* [EXERCISE OBJECTIVE]: Repeat the data in full. No line may differ from the original.

* [SOURCE DATA]:
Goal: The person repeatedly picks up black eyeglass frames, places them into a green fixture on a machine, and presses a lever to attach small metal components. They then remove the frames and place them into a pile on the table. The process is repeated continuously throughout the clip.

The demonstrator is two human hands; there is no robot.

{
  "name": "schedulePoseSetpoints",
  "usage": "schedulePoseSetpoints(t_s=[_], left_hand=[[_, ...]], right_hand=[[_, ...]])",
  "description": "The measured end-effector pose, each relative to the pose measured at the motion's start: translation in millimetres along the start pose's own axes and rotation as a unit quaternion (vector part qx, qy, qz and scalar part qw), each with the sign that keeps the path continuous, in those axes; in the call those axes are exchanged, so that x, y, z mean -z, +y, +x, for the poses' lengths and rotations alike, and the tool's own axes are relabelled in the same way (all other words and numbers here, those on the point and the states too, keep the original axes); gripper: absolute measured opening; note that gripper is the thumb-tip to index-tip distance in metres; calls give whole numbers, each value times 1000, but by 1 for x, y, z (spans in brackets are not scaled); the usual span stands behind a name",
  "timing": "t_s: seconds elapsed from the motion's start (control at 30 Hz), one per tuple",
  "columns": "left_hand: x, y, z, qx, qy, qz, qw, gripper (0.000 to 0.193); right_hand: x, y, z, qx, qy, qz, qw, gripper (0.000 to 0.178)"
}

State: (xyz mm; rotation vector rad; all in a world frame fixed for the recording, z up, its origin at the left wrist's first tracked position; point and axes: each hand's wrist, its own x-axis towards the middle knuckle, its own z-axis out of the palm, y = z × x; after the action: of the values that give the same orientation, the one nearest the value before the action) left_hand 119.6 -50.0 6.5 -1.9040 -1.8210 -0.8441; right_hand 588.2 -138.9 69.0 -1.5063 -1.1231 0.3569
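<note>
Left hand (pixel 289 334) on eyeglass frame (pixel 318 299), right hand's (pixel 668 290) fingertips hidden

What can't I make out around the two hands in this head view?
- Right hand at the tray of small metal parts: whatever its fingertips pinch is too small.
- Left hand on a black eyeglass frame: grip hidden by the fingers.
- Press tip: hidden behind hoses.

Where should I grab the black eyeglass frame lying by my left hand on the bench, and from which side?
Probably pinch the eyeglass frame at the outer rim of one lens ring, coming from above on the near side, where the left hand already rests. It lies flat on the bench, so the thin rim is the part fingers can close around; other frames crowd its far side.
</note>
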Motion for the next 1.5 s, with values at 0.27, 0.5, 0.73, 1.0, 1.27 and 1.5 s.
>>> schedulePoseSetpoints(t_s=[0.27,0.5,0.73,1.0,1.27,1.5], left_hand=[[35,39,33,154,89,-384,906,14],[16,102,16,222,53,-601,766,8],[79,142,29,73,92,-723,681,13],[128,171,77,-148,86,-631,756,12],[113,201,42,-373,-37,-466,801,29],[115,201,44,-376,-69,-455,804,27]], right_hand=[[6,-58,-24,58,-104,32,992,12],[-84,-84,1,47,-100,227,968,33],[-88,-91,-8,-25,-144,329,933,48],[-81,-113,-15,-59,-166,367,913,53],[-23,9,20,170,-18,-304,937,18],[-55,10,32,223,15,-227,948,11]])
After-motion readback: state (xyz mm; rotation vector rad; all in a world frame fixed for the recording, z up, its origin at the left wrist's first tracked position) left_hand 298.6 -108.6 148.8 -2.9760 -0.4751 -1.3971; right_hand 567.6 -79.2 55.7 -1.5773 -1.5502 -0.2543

* [WRITTEN REPLY]:
Goal: The person repeatedly picks up black eyeglass frames, places them into a green fixture on a machine, and presses a lever to attach small metal components. They then remove the frames and place them into a pile on the table. The process is repeated continuously throughout the clip.

The demonstrator is two human hands; there is no robot.

{
  "name": "schedulePoseSetpoints",
  "usage": "schedulePoseSetpoints(t_s=[_], left_hand=[[_, ...]], right_hand=[[_, ...]])",
  "description": "The measured end-effector pose, each relative to the pose measured at the motion's start: translation in millimetres along the start pose's own axes and rotation as a unit quaternion (vector part qx, qy, qz and scalar part qw), each with the sign that keeps the path continuous, in those axes; in the call those axes are exchanged, so that x, y, z mean -z, +y, +x, for the poses' lengths and rotations alike, and the tool's own axes are relabelled in the same way (all other words and numbers here, those on the point and the states too, keep the original axes); gripper: absolute measured opening; note that gripper is the thumb-tip to index-tip distance in metres; calls give whole numbers, each value times 1000, but by 1 for x, y, z (spans in brackets are not scaled); the usual span stands behind a name",
  "timing": "t_s: seconds elapsed from the motion's start (control at 30 Hz), one per tuple",
  "columns": "left_hand: x, y, z, qx, qy, qz, qw, gripper (0.000 to 0.193); right_hand: x, y, z, qx, qy, qz, qw, gripper (0.000 to 0.178)"
}

State: (xyz mm; rotation vector rad; all in a world frame fixed for the recording, z up, its origin at the left wrist's first tracked position; point and axes: each hand's wrist, its own x-axis towards the middle knuckle, its own z-axis out of the palm, y = z × x; after the action: of the values that give the same orientation, the one nearest the value before the action) left_hand 119.6 -50.0 6.5 -1.9040 -1.8210 -0.8441; right_hand 588.2 -138.9 69.0 -1.5063 -1.1231 0.3569
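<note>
Left hand (pixel 289 334) on eyeglass frame (pixel 318 299), right hand's (pixel 668 290) fingertips hidden

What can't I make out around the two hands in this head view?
- Right hand at the tray of small metal parts: whatever its fingertips pinch is too small.
- Left hand on a black eyeglass frame: grip hidden by the fingers.
- Press tip: hidden behind hoses.

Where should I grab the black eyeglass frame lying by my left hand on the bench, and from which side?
Probably pinch the eyeglass frame at the outer rim of one lens ring, coming from above on the near side, where the left hand already rests. It lies flat on the bench, so the thin rim is the part fingers can close around; other frames crowd its far side.
</note>
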Motion for the next 1.5 s, with values at 0.27, 0.5, 0.73, 1.0, 1.27 and 1.5 s.
>>> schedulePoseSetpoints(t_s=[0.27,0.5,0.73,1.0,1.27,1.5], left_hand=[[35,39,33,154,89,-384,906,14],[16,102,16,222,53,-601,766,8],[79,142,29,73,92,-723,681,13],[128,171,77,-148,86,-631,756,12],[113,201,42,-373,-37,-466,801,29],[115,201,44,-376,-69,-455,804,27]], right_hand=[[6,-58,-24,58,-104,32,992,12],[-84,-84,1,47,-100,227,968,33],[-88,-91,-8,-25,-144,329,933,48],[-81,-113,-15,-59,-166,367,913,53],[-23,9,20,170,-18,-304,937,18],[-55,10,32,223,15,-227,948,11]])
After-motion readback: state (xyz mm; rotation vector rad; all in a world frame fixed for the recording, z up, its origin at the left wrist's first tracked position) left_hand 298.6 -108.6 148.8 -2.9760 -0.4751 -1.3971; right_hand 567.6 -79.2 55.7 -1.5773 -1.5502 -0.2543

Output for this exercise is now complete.